Nqobile was the eldest daughter of Hezekiel and Regina Shongwe. She is survived by a younger sister and a younger brother. Nqobile grew up in Swaziland and matriculated at St Michael’s High School in Manzini in 1995, going on to complete a Bachelor of Arts degree in 2001 at the University of Zimbabwe where she majored in English. It was during her third year at the University of Zimbabwe that she became particularly interested in Psychology and decided to pursue it as a career. Part of this interest may have been stimulated by the time she spent in the United Kingdom in 2001 and 2002, where she worked in various care homes caring for the elderly and the mentally and physically disabled and where she registered for a counselling course. On returning to South Africa, Nqobile completed 2nd and 3rd year undergraduate psychology courses at Wits University and proceeded on to do her Honours degree at the University of Fort Hare in 2007. In between her studies and after the completion of her honours degree, Nqobile worked in the corporate field where a previous employer described her as an “analytical thinker with passion and drive”.

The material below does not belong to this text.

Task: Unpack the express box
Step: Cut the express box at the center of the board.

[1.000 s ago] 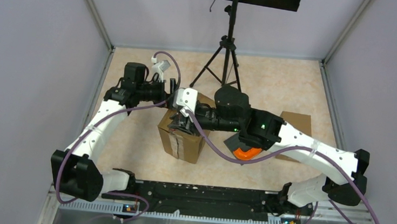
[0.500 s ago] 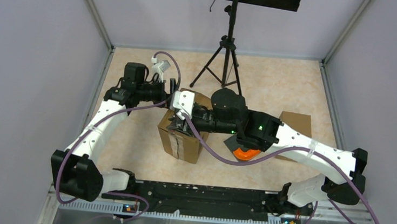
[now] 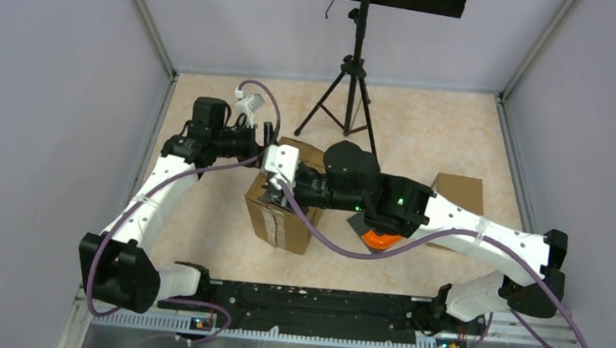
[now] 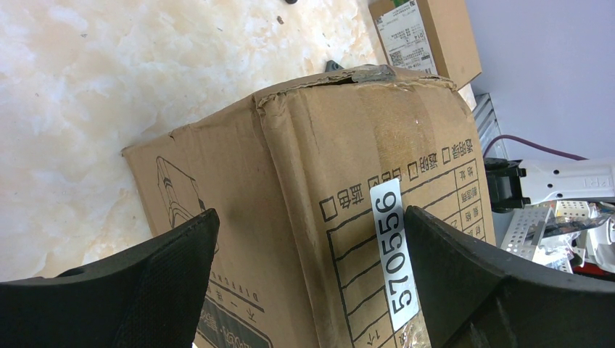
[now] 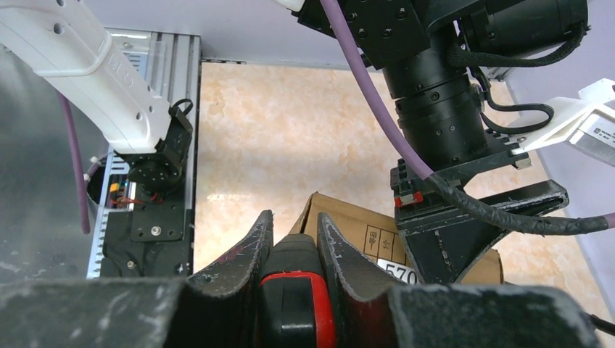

In August last year, Nqobile was selected out of 180 applicants to be one of twelve masters student to embark on the clinical and counselling psychology training programme here at Rhodes University. Already, this makes her exceptional. The fact that she was returning to her studies as a mature student, makes her even more exceptional. It was clear from the very first day of this course, early in February of this year, that Nqobile was in the right place – being a clinical psychologist was what she was passionate about and I feel very proud to have had her as one of our students. Not only because Nqobile was an exceptionally hard worker, highly diligent and conscientious, but also because she would have made a wonderful psychologist. Her written work was really very good and I take some comfort in the knowledge that Nqobile received this feedback on her work just last week and I like to think that for a while, in this academically challenging year when it is the norm for students to be beset with anxieties about their progress, she was able to feel proud of what she was achieving. But Nqobile was not just academically solid, she was also a wonderful listener, able to listen both with her heart and her head. Already in the short time that she was here, she had made a difference in the lives of the clients who were privileged to work with her. She had excellent potential – she was warm and strong, a very good combination for working therapeutically.
I know I speak on behalf of all those who were involved in teaching Nqobile at the Department of Psychology when I say that her absence will be felt. Her empathic and calm presence will be sorely missed and her skill and dedication as a budding psychologist is a loss for mental health in South Africa.